• **What is needed**
Transcribe all of the listing below in full.

• **Given information**
=======

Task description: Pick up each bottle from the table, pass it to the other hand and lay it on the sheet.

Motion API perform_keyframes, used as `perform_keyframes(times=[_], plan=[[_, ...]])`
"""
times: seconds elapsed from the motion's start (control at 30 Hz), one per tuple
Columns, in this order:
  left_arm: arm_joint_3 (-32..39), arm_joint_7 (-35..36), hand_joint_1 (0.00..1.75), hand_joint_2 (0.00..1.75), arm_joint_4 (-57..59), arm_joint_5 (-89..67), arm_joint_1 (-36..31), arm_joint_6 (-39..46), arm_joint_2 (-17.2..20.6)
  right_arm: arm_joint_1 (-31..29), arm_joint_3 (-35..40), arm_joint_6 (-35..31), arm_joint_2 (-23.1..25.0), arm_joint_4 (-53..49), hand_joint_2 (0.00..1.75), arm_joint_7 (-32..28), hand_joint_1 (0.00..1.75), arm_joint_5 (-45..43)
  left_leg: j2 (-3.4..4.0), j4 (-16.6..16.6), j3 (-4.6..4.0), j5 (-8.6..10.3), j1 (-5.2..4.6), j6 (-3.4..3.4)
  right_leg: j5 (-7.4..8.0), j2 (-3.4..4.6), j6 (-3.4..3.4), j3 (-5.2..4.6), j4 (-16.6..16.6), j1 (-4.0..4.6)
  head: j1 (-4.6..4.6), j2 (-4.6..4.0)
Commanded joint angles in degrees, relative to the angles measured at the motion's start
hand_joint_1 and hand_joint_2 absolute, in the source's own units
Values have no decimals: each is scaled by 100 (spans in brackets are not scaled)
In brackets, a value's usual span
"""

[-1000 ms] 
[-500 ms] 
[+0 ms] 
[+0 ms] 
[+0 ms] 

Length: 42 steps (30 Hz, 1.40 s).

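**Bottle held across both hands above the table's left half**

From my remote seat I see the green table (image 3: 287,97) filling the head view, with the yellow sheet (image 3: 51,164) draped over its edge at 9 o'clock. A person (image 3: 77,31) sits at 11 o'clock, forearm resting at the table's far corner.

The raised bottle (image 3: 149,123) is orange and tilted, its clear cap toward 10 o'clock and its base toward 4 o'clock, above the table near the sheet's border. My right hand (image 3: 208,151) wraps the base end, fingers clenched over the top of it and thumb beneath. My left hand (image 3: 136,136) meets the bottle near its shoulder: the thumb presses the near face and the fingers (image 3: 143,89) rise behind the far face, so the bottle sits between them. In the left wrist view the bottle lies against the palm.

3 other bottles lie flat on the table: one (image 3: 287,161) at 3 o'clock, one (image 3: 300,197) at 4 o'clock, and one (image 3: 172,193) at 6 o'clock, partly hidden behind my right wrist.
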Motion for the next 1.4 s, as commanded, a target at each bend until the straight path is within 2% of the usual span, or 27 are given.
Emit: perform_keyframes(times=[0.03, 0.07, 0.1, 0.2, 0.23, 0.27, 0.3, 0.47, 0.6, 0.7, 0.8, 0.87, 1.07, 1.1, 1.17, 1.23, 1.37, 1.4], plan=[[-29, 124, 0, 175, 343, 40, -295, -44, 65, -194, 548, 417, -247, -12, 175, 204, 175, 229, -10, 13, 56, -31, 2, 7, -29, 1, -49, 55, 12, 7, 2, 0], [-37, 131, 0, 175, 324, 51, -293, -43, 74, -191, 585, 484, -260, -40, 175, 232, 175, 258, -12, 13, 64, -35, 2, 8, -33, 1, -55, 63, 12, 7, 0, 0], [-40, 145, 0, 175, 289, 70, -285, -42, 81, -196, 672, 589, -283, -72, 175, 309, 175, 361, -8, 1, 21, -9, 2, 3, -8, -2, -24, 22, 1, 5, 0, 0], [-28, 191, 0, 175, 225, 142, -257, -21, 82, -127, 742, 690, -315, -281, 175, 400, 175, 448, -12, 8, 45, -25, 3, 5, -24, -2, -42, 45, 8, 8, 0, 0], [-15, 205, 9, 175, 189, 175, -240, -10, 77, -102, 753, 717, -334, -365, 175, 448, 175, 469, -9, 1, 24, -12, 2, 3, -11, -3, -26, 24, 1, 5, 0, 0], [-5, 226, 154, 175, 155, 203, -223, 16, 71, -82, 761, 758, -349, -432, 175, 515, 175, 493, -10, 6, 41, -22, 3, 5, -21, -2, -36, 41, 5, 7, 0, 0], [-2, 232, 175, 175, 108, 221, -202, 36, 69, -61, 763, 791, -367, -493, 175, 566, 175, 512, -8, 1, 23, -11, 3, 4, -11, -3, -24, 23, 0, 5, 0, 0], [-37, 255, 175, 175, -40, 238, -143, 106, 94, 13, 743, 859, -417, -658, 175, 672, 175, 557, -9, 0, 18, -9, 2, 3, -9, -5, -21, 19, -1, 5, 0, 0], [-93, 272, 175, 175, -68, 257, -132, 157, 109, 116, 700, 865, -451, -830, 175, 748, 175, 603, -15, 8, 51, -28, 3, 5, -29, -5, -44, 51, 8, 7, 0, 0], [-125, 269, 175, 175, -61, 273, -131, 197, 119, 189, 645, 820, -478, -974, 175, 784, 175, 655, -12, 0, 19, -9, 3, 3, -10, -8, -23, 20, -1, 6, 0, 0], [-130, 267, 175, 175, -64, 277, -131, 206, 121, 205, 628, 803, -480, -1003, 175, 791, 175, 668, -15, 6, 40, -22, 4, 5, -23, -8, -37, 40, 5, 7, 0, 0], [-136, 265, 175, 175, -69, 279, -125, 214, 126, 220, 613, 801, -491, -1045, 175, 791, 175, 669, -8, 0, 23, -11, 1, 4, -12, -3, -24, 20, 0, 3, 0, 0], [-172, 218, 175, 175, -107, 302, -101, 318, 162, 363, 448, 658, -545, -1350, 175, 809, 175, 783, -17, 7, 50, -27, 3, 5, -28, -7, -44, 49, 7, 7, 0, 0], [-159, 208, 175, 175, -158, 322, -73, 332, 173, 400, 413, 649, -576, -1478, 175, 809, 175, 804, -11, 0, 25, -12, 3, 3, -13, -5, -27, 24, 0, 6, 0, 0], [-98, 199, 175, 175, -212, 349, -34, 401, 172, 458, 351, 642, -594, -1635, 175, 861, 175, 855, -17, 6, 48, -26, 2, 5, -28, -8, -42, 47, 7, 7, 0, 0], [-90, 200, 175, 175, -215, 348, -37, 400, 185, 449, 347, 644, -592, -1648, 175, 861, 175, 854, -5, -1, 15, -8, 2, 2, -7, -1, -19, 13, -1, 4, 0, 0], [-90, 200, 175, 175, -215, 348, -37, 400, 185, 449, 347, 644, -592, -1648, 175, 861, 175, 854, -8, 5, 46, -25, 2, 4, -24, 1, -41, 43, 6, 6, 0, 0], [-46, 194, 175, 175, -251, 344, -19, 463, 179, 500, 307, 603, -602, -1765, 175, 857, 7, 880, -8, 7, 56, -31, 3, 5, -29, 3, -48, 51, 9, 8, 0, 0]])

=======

• **Answer to this task**
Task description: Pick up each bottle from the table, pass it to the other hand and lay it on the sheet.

Motion API perform_keyframes, used as `perform_keyframes(times=[_], plan=[[_, ...]])`
"""
times: seconds elapsed from the motion's start (control at 30 Hz), one per tuple
Columns, in this order:
  left_arm: arm_joint_3 (-32..39), arm_joint_7 (-35..36), hand_joint_1 (0.00..1.75), hand_joint_2 (0.00..1.75), arm_joint_4 (-57..59), arm_joint_5 (-89..67), arm_joint_1 (-36..31), arm_joint_6 (-39..46), arm_joint_2 (-17.2..20.6)
  right_arm: arm_joint_1 (-31..29), arm_joint_3 (-35..40), arm_joint_6 (-35..31), arm_joint_2 (-23.1..25.0), arm_joint_4 (-53..49), hand_joint_2 (0.00..1.75), arm_joint_7 (-32..28), hand_joint_1 (0.00..1.75), arm_joint_5 (-45..43)
  left_leg: j2 (-3.4..4.0), j4 (-16.6..16.6), j3 (-4.6..4.0), j5 (-8.6..10.3), j1 (-5.2..4.6), j6 (-3.4..3.4)
  right_leg: j5 (-7.4..8.0), j2 (-3.4..4.6), j6 (-3.4..3.4), j3 (-5.2..4.6), j4 (-16.6..16.6), j1 (-4.0..4.6)
  head: j1 (-4.6..4.6), j2 (-4.6..4.0)
Commanded joint angles in degrees, relative to the angles measured at the motion's start
hand_joint_1 and hand_joint_2 absolute, in the source's own units
Values have no decimals: each is scaled by 100 (spans in brackets are not scaled)
In brackets, a value's usual span
"""

[-1000 ms] 
[-500 ms] 
[+0 ms] 
[+0 ms] 
[+0 ms] 

Length: 42 steps (30 Hz, 1.40 s).

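**Bottle held across both hands above the table's left half**

From my remote seat I see the green table (image 3: 287,97) filling the head view, with the yellow sheet (image 3: 51,164) draped over its edge at 9 o'clock. A person (image 3: 77,31) sits at 11 o'clock, forearm resting at the table's far corner.

The raised bottle (image 3: 149,123) is orange and tilted, its clear cap toward 10 o'clock and its base toward 4 o'clock, above the table near the sheet's border. My right hand (image 3: 208,151) wraps the base end, fingers clenched over the top of it and thumb beneath. My left hand (image 3: 136,136) meets the bottle near its shoulder: the thumb presses the near face and the fingers (image 3: 143,89) rise behind the far face, so the bottle sits between them. In the left wrist view the bottle lies against the palm.

3 other bottles lie flat on the table: one (image 3: 287,161) at 3 o'clock, one (image 3: 300,197) at 4 o'clock, and one (image 3: 172,193) at 6 o'clock, partly hidden behind my right wrist.
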Motion for the next 1.4 s, as commanded, a target at each bend until the straight path is within 2% of the usual span, or 27 are given.
Emit: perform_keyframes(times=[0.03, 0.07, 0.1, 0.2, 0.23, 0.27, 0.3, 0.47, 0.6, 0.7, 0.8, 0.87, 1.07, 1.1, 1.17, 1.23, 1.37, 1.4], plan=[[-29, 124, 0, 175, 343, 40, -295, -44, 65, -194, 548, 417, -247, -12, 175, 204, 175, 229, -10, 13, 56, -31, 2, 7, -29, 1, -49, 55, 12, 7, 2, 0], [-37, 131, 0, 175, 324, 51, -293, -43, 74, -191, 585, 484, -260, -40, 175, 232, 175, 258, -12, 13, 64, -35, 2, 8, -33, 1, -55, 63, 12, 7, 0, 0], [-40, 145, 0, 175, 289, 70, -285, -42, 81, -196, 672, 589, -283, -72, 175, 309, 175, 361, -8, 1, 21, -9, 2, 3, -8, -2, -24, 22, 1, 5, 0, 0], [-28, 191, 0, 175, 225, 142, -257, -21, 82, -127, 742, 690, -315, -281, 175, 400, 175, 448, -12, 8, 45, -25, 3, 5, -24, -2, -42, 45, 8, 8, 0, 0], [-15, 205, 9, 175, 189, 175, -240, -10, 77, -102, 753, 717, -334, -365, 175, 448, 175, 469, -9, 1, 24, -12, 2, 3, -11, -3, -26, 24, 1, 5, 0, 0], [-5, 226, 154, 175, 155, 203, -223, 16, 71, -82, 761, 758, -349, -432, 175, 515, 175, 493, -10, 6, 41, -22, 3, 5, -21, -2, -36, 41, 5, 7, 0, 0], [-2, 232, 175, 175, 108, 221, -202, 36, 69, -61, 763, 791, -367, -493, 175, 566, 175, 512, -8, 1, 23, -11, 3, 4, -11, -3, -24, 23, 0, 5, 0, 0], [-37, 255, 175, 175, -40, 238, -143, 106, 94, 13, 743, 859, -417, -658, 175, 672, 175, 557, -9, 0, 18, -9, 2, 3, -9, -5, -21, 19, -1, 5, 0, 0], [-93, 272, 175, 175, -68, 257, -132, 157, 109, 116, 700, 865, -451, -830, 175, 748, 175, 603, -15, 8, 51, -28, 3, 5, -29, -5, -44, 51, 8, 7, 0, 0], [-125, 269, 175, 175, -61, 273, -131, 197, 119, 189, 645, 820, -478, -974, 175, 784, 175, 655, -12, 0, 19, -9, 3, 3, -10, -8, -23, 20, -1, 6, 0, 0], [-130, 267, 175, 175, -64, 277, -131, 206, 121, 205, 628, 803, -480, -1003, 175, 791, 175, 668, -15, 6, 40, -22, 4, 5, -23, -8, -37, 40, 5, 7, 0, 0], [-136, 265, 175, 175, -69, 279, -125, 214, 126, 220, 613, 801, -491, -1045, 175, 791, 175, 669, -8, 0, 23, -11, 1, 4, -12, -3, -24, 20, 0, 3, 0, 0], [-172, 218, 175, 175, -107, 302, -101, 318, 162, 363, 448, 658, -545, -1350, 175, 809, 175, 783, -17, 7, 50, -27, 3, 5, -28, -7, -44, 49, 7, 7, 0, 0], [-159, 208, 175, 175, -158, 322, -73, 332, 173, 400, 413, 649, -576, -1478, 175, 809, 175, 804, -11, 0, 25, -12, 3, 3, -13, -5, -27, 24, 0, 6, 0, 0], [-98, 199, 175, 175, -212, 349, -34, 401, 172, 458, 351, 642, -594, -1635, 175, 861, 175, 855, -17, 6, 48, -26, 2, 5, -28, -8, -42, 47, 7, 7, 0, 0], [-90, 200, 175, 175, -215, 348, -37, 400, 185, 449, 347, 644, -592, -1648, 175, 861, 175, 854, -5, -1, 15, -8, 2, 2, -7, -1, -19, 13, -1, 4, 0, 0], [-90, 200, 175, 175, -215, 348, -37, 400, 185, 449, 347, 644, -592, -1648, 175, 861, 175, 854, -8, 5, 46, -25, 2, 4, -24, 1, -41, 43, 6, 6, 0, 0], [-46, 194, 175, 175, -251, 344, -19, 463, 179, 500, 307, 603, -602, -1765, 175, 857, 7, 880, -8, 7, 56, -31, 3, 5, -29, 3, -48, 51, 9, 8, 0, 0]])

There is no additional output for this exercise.